■ EXERCISE
This exercise calls for every line of the listing below that contains the word "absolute".
- - - - -
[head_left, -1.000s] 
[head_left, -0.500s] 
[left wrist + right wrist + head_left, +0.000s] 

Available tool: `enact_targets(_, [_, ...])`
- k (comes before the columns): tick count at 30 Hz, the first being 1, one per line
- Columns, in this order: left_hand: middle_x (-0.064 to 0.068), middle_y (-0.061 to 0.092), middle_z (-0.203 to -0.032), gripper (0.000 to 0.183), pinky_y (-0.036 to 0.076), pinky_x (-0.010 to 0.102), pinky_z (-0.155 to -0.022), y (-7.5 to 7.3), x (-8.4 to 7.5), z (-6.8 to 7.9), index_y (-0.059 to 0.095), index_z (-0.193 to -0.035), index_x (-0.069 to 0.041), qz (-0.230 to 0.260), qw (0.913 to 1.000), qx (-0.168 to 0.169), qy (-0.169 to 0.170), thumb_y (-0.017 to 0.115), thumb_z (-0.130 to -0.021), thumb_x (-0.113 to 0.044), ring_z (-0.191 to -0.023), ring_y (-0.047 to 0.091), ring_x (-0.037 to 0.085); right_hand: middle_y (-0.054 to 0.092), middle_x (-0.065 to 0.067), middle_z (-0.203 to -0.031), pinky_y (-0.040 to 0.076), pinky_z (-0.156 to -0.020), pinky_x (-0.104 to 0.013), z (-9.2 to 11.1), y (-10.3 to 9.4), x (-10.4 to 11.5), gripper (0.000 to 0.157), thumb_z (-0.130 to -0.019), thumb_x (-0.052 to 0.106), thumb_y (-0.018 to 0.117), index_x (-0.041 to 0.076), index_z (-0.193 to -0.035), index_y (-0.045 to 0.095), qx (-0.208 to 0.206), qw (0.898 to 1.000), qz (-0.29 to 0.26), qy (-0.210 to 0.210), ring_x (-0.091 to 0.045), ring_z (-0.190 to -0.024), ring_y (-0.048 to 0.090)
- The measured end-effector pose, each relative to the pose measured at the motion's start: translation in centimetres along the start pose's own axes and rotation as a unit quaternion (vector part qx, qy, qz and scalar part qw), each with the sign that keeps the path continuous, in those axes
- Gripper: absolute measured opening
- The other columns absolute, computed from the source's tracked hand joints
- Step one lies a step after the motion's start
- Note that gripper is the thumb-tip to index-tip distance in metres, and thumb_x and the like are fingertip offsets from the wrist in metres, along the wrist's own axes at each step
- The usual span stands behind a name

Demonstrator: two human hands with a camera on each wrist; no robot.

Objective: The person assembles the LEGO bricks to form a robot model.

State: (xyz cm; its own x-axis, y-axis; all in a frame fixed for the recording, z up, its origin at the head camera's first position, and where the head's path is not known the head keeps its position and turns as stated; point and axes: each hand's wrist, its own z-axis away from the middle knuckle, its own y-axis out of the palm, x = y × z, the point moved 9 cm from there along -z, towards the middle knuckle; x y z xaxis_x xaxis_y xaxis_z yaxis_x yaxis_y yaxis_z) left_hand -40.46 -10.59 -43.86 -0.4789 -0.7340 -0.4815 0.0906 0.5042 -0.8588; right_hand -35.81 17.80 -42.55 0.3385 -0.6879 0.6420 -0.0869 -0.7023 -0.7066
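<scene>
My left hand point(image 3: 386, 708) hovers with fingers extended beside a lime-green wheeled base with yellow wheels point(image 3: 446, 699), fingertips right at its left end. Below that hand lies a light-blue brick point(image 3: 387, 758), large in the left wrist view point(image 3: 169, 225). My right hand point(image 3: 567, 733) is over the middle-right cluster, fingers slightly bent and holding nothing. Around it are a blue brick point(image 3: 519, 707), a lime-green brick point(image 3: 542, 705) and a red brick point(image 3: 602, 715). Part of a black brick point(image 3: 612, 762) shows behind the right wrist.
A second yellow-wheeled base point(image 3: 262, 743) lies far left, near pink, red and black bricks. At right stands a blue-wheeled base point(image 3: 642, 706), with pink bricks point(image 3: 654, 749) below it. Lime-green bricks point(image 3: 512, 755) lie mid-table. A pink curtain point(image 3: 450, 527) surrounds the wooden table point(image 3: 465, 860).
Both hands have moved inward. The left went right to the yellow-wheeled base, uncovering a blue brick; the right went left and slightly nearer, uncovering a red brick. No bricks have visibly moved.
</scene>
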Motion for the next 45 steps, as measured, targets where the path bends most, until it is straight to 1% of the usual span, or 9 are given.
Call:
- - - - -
■ EXPECTED ANSWER
- Gripper: absolute measured opening
- The other columns absolute, computed from the source's tracked hand joints

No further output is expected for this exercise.